Each of the entries beneath this task should be written out exactly.

[Records excerpted from a collection]
● ● ●
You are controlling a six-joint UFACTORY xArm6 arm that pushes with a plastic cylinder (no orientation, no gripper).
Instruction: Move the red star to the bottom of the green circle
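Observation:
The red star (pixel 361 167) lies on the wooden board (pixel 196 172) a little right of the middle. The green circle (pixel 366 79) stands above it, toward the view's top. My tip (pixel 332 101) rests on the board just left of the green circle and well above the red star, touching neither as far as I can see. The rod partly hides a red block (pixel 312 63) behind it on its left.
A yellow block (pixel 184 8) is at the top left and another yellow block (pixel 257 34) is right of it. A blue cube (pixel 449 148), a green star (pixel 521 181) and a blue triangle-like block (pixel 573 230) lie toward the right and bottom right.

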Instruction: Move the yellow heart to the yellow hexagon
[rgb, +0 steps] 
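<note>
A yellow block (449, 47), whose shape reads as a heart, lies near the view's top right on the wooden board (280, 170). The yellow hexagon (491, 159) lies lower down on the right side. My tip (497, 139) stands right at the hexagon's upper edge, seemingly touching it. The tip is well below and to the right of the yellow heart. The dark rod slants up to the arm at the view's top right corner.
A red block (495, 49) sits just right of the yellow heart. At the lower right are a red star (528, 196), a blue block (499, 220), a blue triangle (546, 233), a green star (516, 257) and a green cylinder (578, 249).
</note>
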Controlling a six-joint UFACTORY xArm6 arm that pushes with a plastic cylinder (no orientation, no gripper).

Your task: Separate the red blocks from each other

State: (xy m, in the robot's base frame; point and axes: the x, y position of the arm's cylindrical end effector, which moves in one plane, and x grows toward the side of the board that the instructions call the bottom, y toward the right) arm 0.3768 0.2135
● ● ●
> _Expected output_:
You are controlling a six-joint UFACTORY xArm6 arm that pushes with a plastic cylinder (no orientation, no gripper).
Instruction: Move the red star to the bottom of the green circle
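Observation:
The red star (pixel 361 167) lies on the wooden board (pixel 196 172) a little right of the middle. The green circle (pixel 366 79) stands above it, toward the view's top. My tip (pixel 332 101) rests on the board just left of the green circle and well above the red star, touching neither as far as I can see. The rod partly hides a red block (pixel 312 63) behind it on its left.
A yellow block (pixel 184 8) is at the top left and another yellow block (pixel 257 34) is right of it. A blue cube (pixel 449 148), a green star (pixel 521 181) and a blue triangle-like block (pixel 573 230) lie toward the right and bottom right.
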
Instruction: Move the yellow heart to the yellow hexagon
[rgb, +0 steps] 
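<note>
A yellow block (449, 47), whose shape reads as a heart, lies near the view's top right on the wooden board (280, 170). The yellow hexagon (491, 159) lies lower down on the right side. My tip (497, 139) stands right at the hexagon's upper edge, seemingly touching it. The tip is well below and to the right of the yellow heart. The dark rod slants up to the arm at the view's top right corner.
A red block (495, 49) sits just right of the yellow heart. At the lower right are a red star (528, 196), a blue block (499, 220), a blue triangle (546, 233), a green star (516, 257) and a green cylinder (578, 249).
</note>
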Controlling a six-joint UFACTORY xArm6 arm that pushes with a plastic cylinder (no orientation, no gripper).

Your task: Separate the red blocks from each other

State: (xy m, in the robot's base frame; point and axes: the x, y position of the arm's cylindrical end effector, which moves in one plane, and x grows toward the side of the board that the instructions call the bottom, y toward the right) arm 0.3768 0.2135

The exercise is done, and no more output is needed.